Leave out the pictures and repeat the data exactly.
··· DATA PROVIDED
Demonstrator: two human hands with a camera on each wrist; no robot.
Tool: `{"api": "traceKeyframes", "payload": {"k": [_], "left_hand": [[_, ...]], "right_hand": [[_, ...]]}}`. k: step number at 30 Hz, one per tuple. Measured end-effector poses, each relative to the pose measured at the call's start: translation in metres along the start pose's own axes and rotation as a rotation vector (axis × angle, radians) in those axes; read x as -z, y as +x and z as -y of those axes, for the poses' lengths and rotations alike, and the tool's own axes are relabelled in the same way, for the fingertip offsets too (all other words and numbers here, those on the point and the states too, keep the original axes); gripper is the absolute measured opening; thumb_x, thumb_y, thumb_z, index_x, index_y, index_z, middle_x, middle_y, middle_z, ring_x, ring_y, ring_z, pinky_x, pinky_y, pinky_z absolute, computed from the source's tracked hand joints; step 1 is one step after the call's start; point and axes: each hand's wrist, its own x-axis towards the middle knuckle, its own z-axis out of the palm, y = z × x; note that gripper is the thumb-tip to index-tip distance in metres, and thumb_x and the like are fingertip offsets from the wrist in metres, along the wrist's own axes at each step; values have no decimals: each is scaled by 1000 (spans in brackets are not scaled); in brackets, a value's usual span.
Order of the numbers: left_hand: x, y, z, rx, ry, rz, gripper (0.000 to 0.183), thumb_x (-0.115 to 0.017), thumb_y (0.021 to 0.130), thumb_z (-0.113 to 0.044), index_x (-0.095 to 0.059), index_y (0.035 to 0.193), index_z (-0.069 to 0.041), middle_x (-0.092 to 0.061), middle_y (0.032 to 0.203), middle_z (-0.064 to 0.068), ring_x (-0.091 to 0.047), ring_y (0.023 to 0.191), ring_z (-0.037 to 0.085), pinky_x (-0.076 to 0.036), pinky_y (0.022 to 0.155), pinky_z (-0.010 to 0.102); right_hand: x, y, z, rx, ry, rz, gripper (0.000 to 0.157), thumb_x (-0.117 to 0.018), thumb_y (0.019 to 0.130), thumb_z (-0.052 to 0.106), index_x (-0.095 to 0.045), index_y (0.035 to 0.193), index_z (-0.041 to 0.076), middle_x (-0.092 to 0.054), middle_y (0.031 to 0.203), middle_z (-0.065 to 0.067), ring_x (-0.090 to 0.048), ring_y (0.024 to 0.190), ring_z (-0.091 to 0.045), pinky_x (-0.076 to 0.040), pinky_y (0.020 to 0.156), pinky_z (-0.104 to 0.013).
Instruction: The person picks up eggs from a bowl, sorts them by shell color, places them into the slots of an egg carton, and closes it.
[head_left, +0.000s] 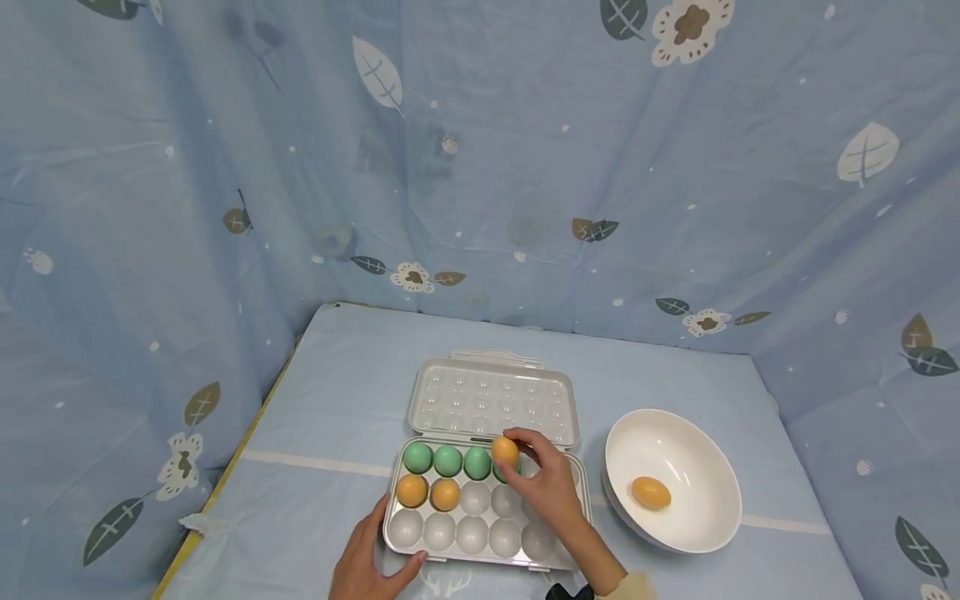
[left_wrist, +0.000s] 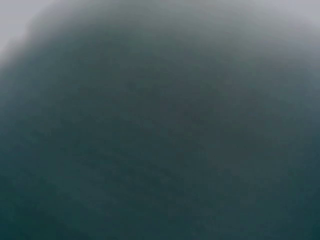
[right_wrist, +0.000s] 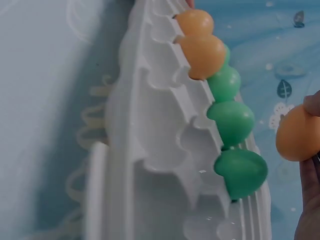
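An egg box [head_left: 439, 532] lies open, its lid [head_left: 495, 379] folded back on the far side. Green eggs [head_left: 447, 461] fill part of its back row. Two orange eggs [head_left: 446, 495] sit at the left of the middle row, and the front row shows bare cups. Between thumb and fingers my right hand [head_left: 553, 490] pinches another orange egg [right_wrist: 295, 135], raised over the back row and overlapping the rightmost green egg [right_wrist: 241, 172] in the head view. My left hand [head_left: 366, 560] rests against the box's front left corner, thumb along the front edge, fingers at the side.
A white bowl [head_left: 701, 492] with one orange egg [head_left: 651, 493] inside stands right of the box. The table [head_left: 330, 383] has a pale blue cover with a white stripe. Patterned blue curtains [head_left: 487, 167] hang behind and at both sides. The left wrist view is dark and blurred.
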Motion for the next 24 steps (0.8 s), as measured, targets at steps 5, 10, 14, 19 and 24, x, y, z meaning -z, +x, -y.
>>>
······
OUTPUT OF THE TASK:
Demonstrator: two human hands with a camera on each wrist; no robot.
Tool: `{"api": "traceKeyframes", "payload": {"k": [_], "left_hand": [[_, ...]], "right_hand": [[_, ...]]}}`. k: step number at 30 Hz, one per tuple. Measured end-effector poses, each relative to the pose measured at the call's start: translation in metres along the start pose's own axes and rotation as a rotation vector (axis × angle, radians) in those axes; read x as -z, y as +x and z as -y of those axes, for the poses' lengths and rotations alike, and the tool's own axes are relabelled in the same way, for the fingertip offsets too (all other words and numbers here, those on the point and the states too, keep the original axes); gripper is the absolute measured opening; thumb_x, thumb_y, thumb_z, index_x, index_y, index_z, middle_x, middle_y, middle_z, ring_x, ring_y, ring_z, pinky_x, pinky_y, pinky_z absolute, computed from the source's tracked hand joints; step 1 is one step after the call's start; point and axes: each hand's wrist, its own x-axis towards the middle knuckle, its own z-axis out of the palm, y = z × x; note that gripper is the thumb-tip to index-tip distance in metres, and thumb_x and the like are fingertip offsets from the wrist in metres, along the wrist's own axes at each step; values have no decimals: each is scaled by 1000 (spans in brackets are not scaled); in brackets, a value's usual span.
Order of the numbers: left_hand: x, y, z, rx, ry, rz, gripper (0.000 to 0.183), thumb_x (-0.115 to 0.017), thumb_y (0.021 to 0.130), thumb_z (-0.113 to 0.044), index_x (-0.095 to 0.059), index_y (0.035 to 0.193), index_z (-0.069 to 0.041), middle_x (-0.092 to 0.061), middle_y (0.032 to 0.203), middle_z (-0.064 to 0.068), ring_x (-0.091 to 0.047), ring_y (0.023 to 0.191), ring_z (-0.037 to 0.085), pinky_x (-0.076 to 0.036), pinky_y (0.022 to 0.155), pinky_z (-0.010 to 0.102); right_hand: x, y, z, rx, ry, rz, gripper (0.000 to 0.157), thumb_x (-0.117 to 0.018), thumb_y (0.019 to 0.130), thumb_z (-0.052 to 0.106), index_x (-0.095 to 0.045), index_y (0.035 to 0.193), index_z (-0.041 to 0.076), middle_x (-0.092 to 0.054), middle_y (0.031 to 0.203), middle_z (-0.065 to 0.067), ring_x (-0.090 to 0.048), ring_y (0.024 to 0.190), ring_z (-0.091 to 0.045), pinky_x (-0.076 to 0.040), pinky_y (0.020 to 0.156), pinky_z (-0.104 to 0.013).
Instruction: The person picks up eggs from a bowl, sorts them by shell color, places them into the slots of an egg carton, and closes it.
[head_left, +0.000s] 
[left_wrist, +0.000s] 
[right_wrist, +0.000s] 
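An egg box [head_left: 439, 532] lies open, its lid [head_left: 495, 379] folded back on the far side. Green eggs [head_left: 447, 461] fill part of its back row. Two orange eggs [head_left: 446, 495] sit at the left of the middle row, and the front row shows bare cups. Between thumb and fingers my right hand [head_left: 553, 490] pinches another orange egg [right_wrist: 295, 135], raised over the back row and overlapping the rightmost green egg [right_wrist: 241, 172] in the head view. My left hand [head_left: 366, 560] rests against the box's front left corner, thumb along the front edge, fingers at the side.
A white bowl [head_left: 701, 492] with one orange egg [head_left: 651, 493] inside stands right of the box. The table [head_left: 330, 383] has a pale blue cover with a white stripe. Patterned blue curtains [head_left: 487, 167] hang behind and at both sides. The left wrist view is dark and blurred.
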Motion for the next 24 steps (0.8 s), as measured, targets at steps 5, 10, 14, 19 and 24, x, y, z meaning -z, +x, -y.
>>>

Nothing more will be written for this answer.